Hirai now faces the challenge of steering his limping corporation through a euro zone debt crisis that is denting global demand for consumer electronics and eroding the profitability of Sony products.
Sony said it was now assuming a yen rate of 100 per euro in its foreign exchange projections for the year, against a May view that the rate would be around 105 yen.
It kept to a dollar/yen assumption of 80 yen.
"I don't think we have to worry too much about the U.S. dollar, but the real worry is the euro zone," said Yuuki Sakurai, CEO of Fukoku Capital Management, the asset management unit of Japan's Fukoku Mutual Life Insurance.
"We'll have to fasten our seatbelts and get ready for the turbulence," Sakurai said before Sony released its results. Hirai "is in a tough position, I don't envy him."
The evaporating value of the euro hurts all Japanese companies that sell their goods and services in Europe, but Sony is more sensitive to yen swings against the common currency than its local peers.
Sony's European sales account for a fifth of all revenue compared with a tenth at both Panasonic Corp and Sharp.
A one-yen gain in the exchange rate against the euro cuts 6 billion yen off of Sony's operating profit. For Panasonic, a similar change would cut only 2.5 billion yen, and for Sharp, no more than 500 million yen.
The average against the dollar during the first quarter was 80.1 yen with the euro at 102.9 yen. The euro since has eroded in value to its lowest in more than a decade to around 95 yen.
AMBITIONS
In April, Hirai outlined a revival plan that stakes Sony's future on mobile devices such as the Xperia smartphone, gaming and digital imaging, while developing new businesses, including a medical unit.
So far, however, he has failed to convince investors a turnaround is imminent for the company behind the Bravia TV and Vaio laptop brands.

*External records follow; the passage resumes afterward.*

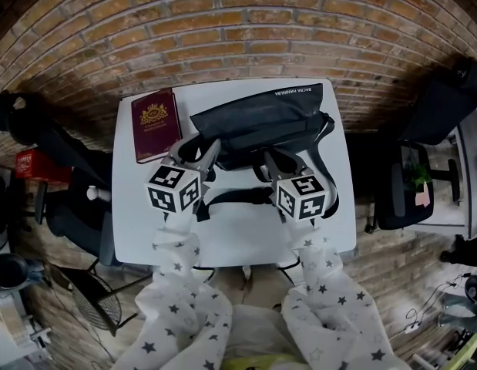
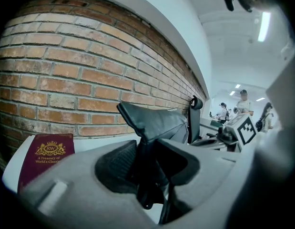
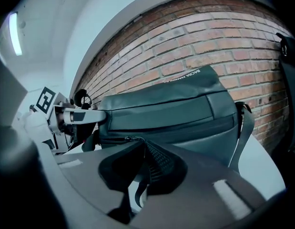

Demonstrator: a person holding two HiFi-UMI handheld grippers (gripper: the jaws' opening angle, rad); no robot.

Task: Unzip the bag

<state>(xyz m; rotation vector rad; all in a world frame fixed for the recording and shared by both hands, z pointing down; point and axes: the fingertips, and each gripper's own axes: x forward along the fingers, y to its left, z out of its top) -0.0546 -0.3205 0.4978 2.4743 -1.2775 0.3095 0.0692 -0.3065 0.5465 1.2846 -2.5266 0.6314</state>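
On the white table (image 1: 238,237) against the brick wall (image 1: 223,29) lies the dark bag (image 1: 257,122). Its end fabric is clamped in the left gripper (image 2: 145,147) — a good anchor. The right gripper (image 3: 140,149) is pinched nearly together on what looks like the zipper pull (image 3: 123,140). I'd draw that straight along the zip's line, low and steady, with the fabric held taut — no lifting.

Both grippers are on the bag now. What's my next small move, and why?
Probably draw the right gripper sideways along the zipper, away from the left gripper. Its jaws look shut on the zipper pull, which sits near the end of the bag that the left gripper clamps by its fabric. The zipper beyond the pull appears closed.
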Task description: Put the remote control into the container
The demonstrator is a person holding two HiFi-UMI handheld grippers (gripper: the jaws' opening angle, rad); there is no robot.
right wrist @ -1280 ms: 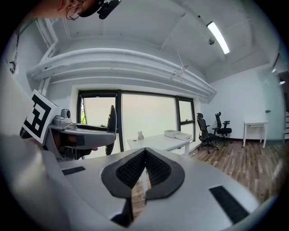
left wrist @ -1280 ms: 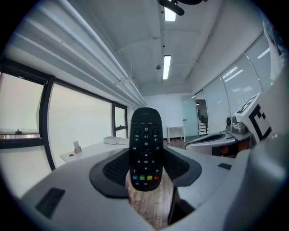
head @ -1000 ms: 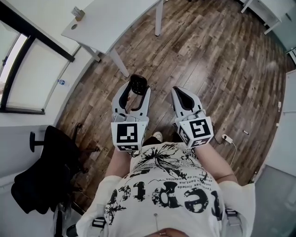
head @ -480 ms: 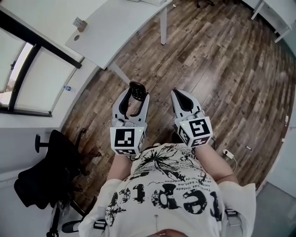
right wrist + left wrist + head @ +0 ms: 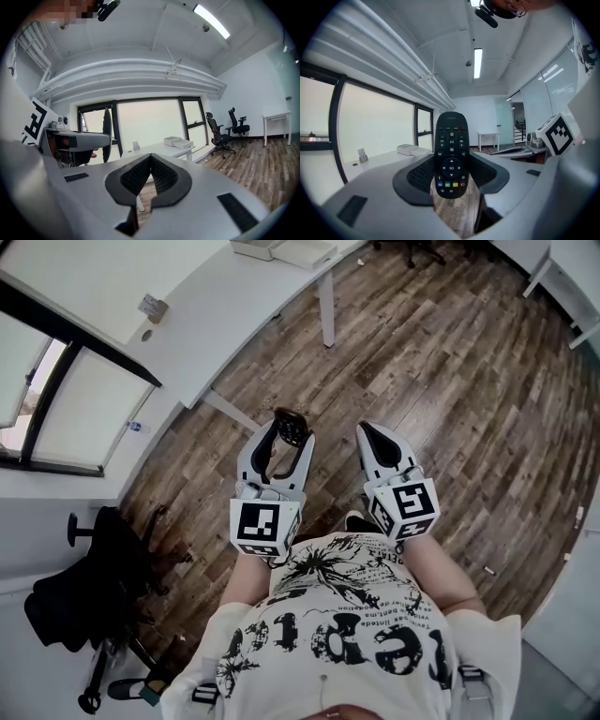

Since he moved into the CEO office, Sony's shares have tanked by more than two-fifths.
"Sales volume in the smartphone and game business seems to be making little progress toward guidance targets," Takashi Watanabe, an analyst at Goldman Sachs in Tokyo said in a report before the results.
The loss posted by Sharp, Japan's last big maker of liquid crystal displays for TVs, was much deeper than the 44.4 billion yen shortfall that had been expected by analysts.
The maker of the Aquos TV brand said it would cut about 5,000 people -- about one-tenth of its workforce -- as it struggles, like Sony, with weakening global demand for TVs and competition from rivals led by Samsung Electronics.